• WORK ITEM:
Repeat the data below exactly, dropping any pictures it holds.

• DATA TO USE:
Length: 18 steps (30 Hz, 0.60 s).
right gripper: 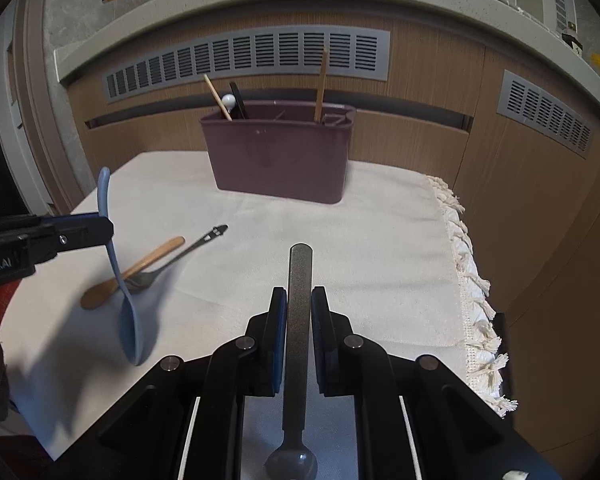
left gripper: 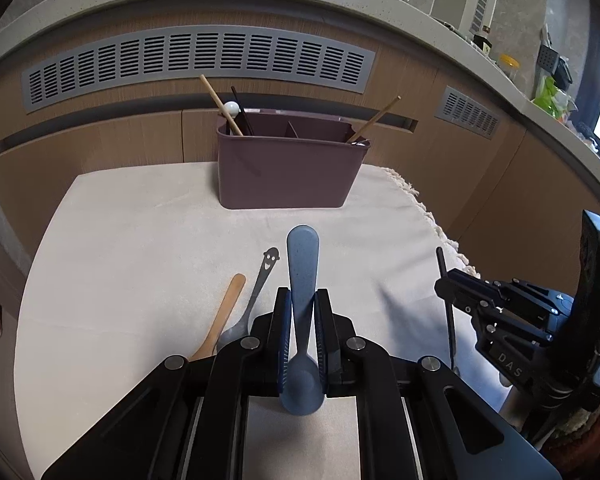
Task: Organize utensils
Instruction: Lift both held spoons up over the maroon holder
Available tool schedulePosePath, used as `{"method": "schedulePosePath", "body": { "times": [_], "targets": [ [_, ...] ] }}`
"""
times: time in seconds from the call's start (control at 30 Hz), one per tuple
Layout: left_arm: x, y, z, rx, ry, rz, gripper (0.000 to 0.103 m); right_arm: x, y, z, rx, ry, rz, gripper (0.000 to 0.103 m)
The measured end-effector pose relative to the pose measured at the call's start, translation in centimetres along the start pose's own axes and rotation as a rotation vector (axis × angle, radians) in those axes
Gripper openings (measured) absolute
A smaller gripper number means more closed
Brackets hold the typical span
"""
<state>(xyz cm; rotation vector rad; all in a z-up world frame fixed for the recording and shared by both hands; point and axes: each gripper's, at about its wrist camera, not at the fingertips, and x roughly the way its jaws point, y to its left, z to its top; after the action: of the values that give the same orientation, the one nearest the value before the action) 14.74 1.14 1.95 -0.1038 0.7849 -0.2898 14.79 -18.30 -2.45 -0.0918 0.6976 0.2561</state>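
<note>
The left gripper (left gripper: 302, 300) is clamping the handle of a blue plastic spoon (left gripper: 303, 280), bowl end toward the camera, handle pointing toward the caddy. In the right wrist view this spoon (right gripper: 116, 264) is hanging bowl-down above the cloth. The right gripper (right gripper: 299, 300) is gripping a dark grey speckled-handled spoon (right gripper: 299, 280) the same way, its rounded bowl showing below the fingers.

Step in hand, by judgement: both utensils are lifted and are being carried toward the holder. The next move calls for turning each spoon upright and lowering it into a free compartment, clear of the sticks already standing there.

On the white fringed tablecloth (right gripper: 340, 232), a wooden spoon (right gripper: 136, 268) and a metal fork with a smiley-face handle (left gripper: 256, 284) are lying side by side, touching, waiting for pickup.

Farthest away, the maroon divided utensil caddy (left gripper: 288, 172) is standing at the cloth's rear edge, holding wooden chopsticks (left gripper: 222, 106) and a white-knobbed item at one end, and another chopstick at the other.
</note>
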Motion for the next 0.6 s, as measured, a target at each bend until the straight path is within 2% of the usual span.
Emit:
{"method": "schedulePosePath", "body": {
  "times": [0.47, 0.53, 0.6],
  "targets": [
    [-1.4, 0.1, 1.4, 0.002, -0.058, -0.003, 0.012, -2.1, 0.2, 2.3, 0.043, -0.117, 0.039, 0.010],
    [-1.9, 0.2, 2.5, 0.005, -0.083, -0.003, 0.012, -2.3, 0.1, 2.9, 0.046, -0.140, 0.040, 0.010],
    [-2.9, 0.3, 4.6, 0.020, -0.118, -0.018, 0.012, -2.7, -0.1, 4.0, 0.055, -0.169, 0.044, 0.003]
  ]
}}
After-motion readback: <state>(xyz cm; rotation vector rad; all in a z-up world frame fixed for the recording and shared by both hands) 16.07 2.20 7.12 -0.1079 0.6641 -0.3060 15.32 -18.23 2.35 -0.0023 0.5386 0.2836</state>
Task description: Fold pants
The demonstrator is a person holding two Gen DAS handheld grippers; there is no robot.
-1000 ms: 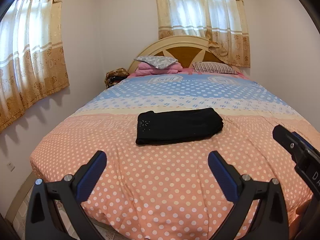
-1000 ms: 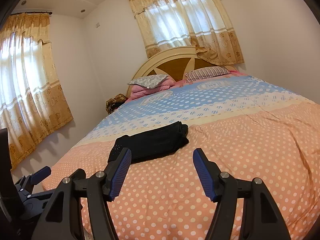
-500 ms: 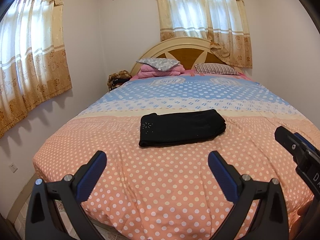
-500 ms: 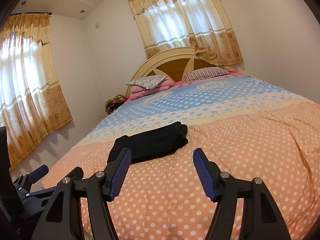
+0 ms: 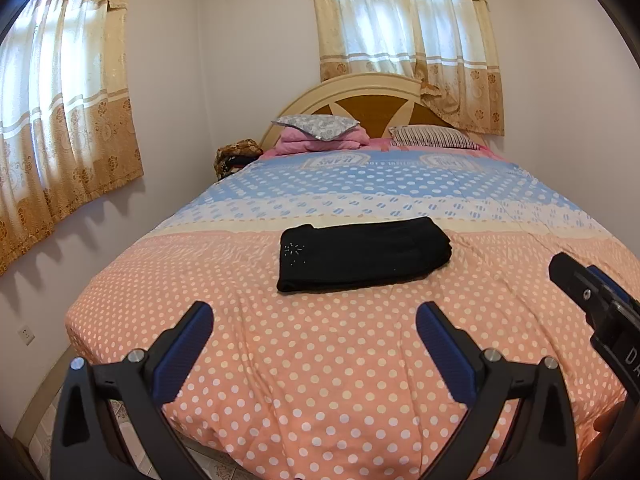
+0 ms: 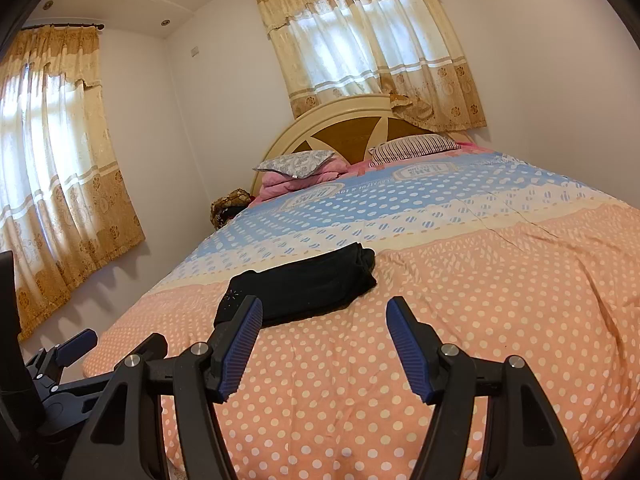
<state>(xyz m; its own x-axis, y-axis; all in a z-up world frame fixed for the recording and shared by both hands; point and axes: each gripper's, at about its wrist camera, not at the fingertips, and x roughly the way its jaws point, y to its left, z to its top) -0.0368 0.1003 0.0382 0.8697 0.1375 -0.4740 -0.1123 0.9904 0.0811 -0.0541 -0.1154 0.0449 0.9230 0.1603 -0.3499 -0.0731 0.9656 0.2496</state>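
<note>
It is a bright bedroom with gold curtains [image 5: 412, 44] on two windows and a big bed [image 5: 344, 364] that fills most of the room. The bed cover has white dots, pink near us and blue farther back. Pillows [image 5: 316, 125] sit up by the round headboard [image 5: 376, 100].

The black pants [image 5: 362, 254] lie on the pink part of the cover, close to where the pink meets the pale stripe. They look like a neat flat packet, long from side to side, with a small sparkly mark at the left end. From the left gripper [image 5: 312, 322] the pants are at about twelve o'clock, well apart from it. From the right gripper [image 6: 324, 320] they are at about eleven o'clock, and its left finger hides a corner of them in that view.

Both grippers have their blue jaws wide apart with nothing between them. Neither one touches the pants or the cover.

I think the folding is done, or almost done, since the packet looks tidy and both tools hang away from it. If one more fold is wanted, the next move would be to reach forward, pinch one short end of the packet and lay it over the other end, keeping the layers from sliding. If not, there is nothing left but to leave the pants lying there.
</note>
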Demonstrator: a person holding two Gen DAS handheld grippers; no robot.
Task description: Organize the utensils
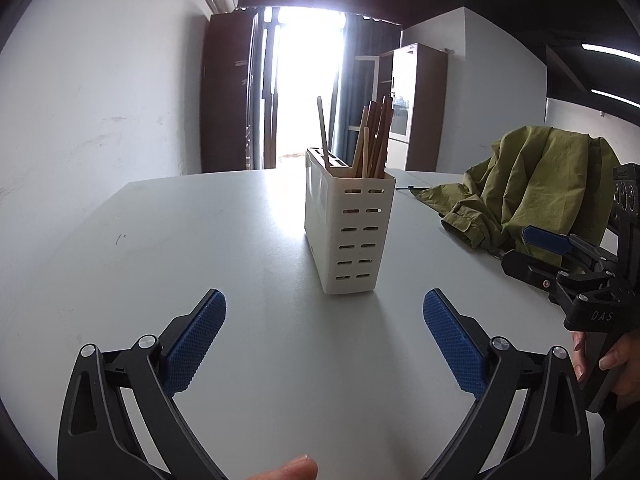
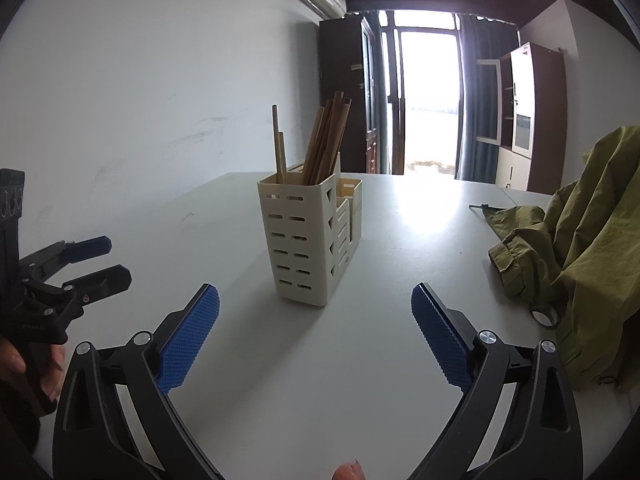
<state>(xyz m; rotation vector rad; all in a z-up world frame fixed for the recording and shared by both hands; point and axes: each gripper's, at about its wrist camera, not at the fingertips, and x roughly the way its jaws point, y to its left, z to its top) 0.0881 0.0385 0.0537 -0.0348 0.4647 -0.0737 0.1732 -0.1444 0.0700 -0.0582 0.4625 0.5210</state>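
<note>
Though leaning, chopsticks tips-down, near-vertical.

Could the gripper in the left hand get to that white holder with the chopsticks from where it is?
Probably yes. The left gripper is open and empty, and only bare table lies between it and the white holder ahead.

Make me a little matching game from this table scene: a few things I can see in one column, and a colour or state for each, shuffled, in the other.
Things:
1. utensil holder
2. chopsticks
3. jacket
4. left gripper

Descriptions:
A. olive green, crumpled on the table
B. wooden, standing upright and leaning
C. cream plastic with rows of slots
D. jaws wide apart, nothing between them

Pairs: 1-C, 2-B, 3-A, 4-D
</note>
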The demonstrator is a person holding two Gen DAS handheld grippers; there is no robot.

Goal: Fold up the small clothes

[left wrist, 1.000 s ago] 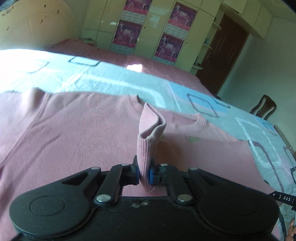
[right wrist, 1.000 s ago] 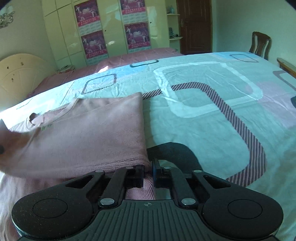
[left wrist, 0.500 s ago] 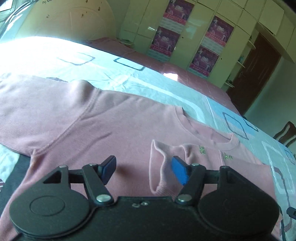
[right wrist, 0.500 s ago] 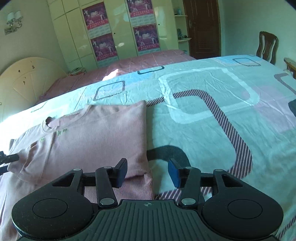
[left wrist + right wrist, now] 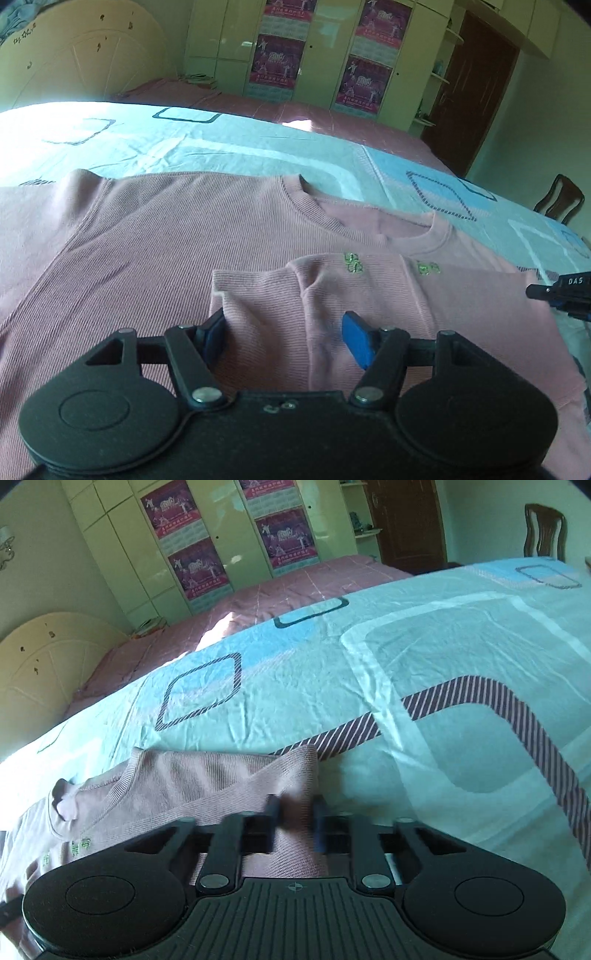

• WORKED SOLUTION:
Length: 18 steps (30 Hz, 0.60 s).
right gripper: 
left gripper: 
Task: Organize utensils
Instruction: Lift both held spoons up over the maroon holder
Available tool schedulePosePath, used as `{"method": "schedulePosePath", "body": { "times": [_], "targets": [ [_, ...] ] }}`
"""
times: time in seconds from the call's start (control at 30 Hz), one per tuple
Layout: left_arm: x, y, z, rx, ry, rz, gripper (0.000 to 0.103 m); right_arm: x, y, z, rx, ry, rz, gripper (0.000 to 0.103 m)
The measured end-effector pose relative to the pose measured at the call's start, translation in centimetres along the start pose's own axes and rotation as a rotation vector (axis × angle, radians) in those axes
Gripper openings (measured) absolute
A smaller gripper number means more closed
Brackets hold the typical span
"""
<state>(xyz cm; rotation vector rad; all in a z-up world frame fixed for the recording and shared by both hands; point and axes: each gripper's, at about its wrist camera, not at the fingertips, and x roughly the way its jaws point, y to its left, z to its top; after the action: of the values that give the same orientation, the one nearest the value before the action) 14.74 1.14 1.95 -0.1038 0.7849 -0.2898 14.79 -18.30 -2.45 -0.0918 0.6976 0.2561</state>
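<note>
The left gripper (left gripper: 302, 300) is clamping the handle of a blue plastic spoon (left gripper: 303, 280), bowl end toward the camera, handle pointing toward the caddy. In the right wrist view this spoon (right gripper: 116, 264) is hanging bowl-down above the cloth. The right gripper (right gripper: 299, 300) is gripping a dark grey speckled-handled spoon (right gripper: 299, 280) the same way, its rounded bowl showing below the fingers.

Step in hand, by judgement: both utensils are lifted and are being carried toward the holder. The next move calls for turning each spoon upright and lowering it into a free compartment, clear of the sticks already standing there.

On the white fringed tablecloth (right gripper: 340, 232), a wooden spoon (right gripper: 136, 268) and a metal fork with a smiley-face handle (left gripper: 256, 284) are lying side by side, touching, waiting for pickup.

Farthest away, the maroon divided utensil caddy (left gripper: 288, 172) is standing at the cloth's rear edge, holding wooden chopsticks (left gripper: 222, 106) and a white-knobbed item at one end, and another chopstick at the other.
</note>
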Motion for the next 0.6 s, as measured, a target at each bend until the straight path is within 2% of the usual span.
Emit:
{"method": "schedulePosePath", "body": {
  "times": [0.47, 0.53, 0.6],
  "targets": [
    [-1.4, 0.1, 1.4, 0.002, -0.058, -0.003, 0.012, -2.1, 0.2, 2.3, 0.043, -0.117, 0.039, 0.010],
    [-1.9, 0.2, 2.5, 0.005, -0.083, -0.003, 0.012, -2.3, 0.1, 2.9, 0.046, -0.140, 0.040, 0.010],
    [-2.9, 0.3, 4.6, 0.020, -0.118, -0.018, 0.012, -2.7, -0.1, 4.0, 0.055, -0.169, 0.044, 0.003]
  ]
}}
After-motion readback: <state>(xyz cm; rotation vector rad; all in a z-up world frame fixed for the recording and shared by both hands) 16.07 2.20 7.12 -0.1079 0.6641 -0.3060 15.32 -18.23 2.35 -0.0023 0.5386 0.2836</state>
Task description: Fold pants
The demonstrator is a person holding two Gen DAS handheld grippers; there is no robot.
-1000 ms: 
-1000 ms: 
-500 ms: 
-500 ms: 
+0 ms: 
+0 ms: 
<state>(xyz m; its own x-axis, y-axis; all in a z-up world frame fixed for the recording and shared by both hands; point and axes: each gripper's, at about its wrist camera, not at the fingertips, and x roughly the way its jaws point, y to its left, z to its top) -0.0368 0.1003 0.0382 0.8697 0.1375 -0.4740 -0.1123 0.9904 0.0811 -0.0541 -0.1154 0.0449 0.9230 0.1603 -0.3499 -0.0731 0.9656 0.2496</state>
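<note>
It is a bright bedroom with gold curtains [image 5: 412, 44] on two windows and a big bed [image 5: 344, 364] that fills most of the room. The bed cover has white dots, pink near us and blue farther back. Pillows [image 5: 316, 125] sit up by the round headboard [image 5: 376, 100].

The black pants [image 5: 362, 254] lie on the pink part of the cover, close to where the pink meets the pale stripe. They look like a neat flat packet, long from side to side, with a small sparkly mark at the left end. From the left gripper [image 5: 312, 322] the pants are at about twelve o'clock, well apart from it. From the right gripper [image 6: 324, 320] they are at about eleven o'clock, and its left finger hides a corner of them in that view.

Both grippers have their blue jaws wide apart with nothing between them. Neither one touches the pants or the cover.

I think the folding is done, or almost done, since the packet looks tidy and both tools hang away from it. If one more fold is wanted, the next move would be to reach forward, pinch one short end of the packet and lay it over the other end, keeping the layers from sliding. If not, there is nothing left but to leave the pants lying there.
</note>
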Demonstrator: a person holding two Gen DAS handheld grippers; no robot.
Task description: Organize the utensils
<state>(xyz m; rotation vector rad; all in a z-up world frame fixed for the recording and shared by both hands; point and axes: each gripper's, at about its wrist camera, not at the fingertips, and x roughly the way its jaws point, y to its left, z to its top) 0.0881 0.0385 0.0537 -0.0348 0.4647 -0.0737 0.1732 -0.1444 0.0700 -0.0582 0.4625 0.5210</state>
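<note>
Though leaning, chopsticks tips-down, near-vertical.

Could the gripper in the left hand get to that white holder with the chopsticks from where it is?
Probably yes. The left gripper is open and empty, and only bare table lies between it and the white holder ahead.

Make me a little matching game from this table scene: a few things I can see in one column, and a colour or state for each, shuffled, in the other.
Things:
1. utensil holder
2. chopsticks
3. jacket
4. left gripper

Descriptions:
A. olive green, crumpled on the table
B. wooden, standing upright and leaning
C. cream plastic with rows of slots
D. jaws wide apart, nothing between them

Pairs: 1-C, 2-B, 3-A, 4-D
</note>
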The demonstrator is a person holding two Gen DAS handheld grippers; there is no robot.

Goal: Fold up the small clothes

[left wrist, 1.000 s ago] 
[right wrist, 1.000 s ago] 
[left wrist, 0.500 s ago] 
[right wrist, 0.500 s ago] 
[left wrist + right wrist, now] 

That concludes the answer.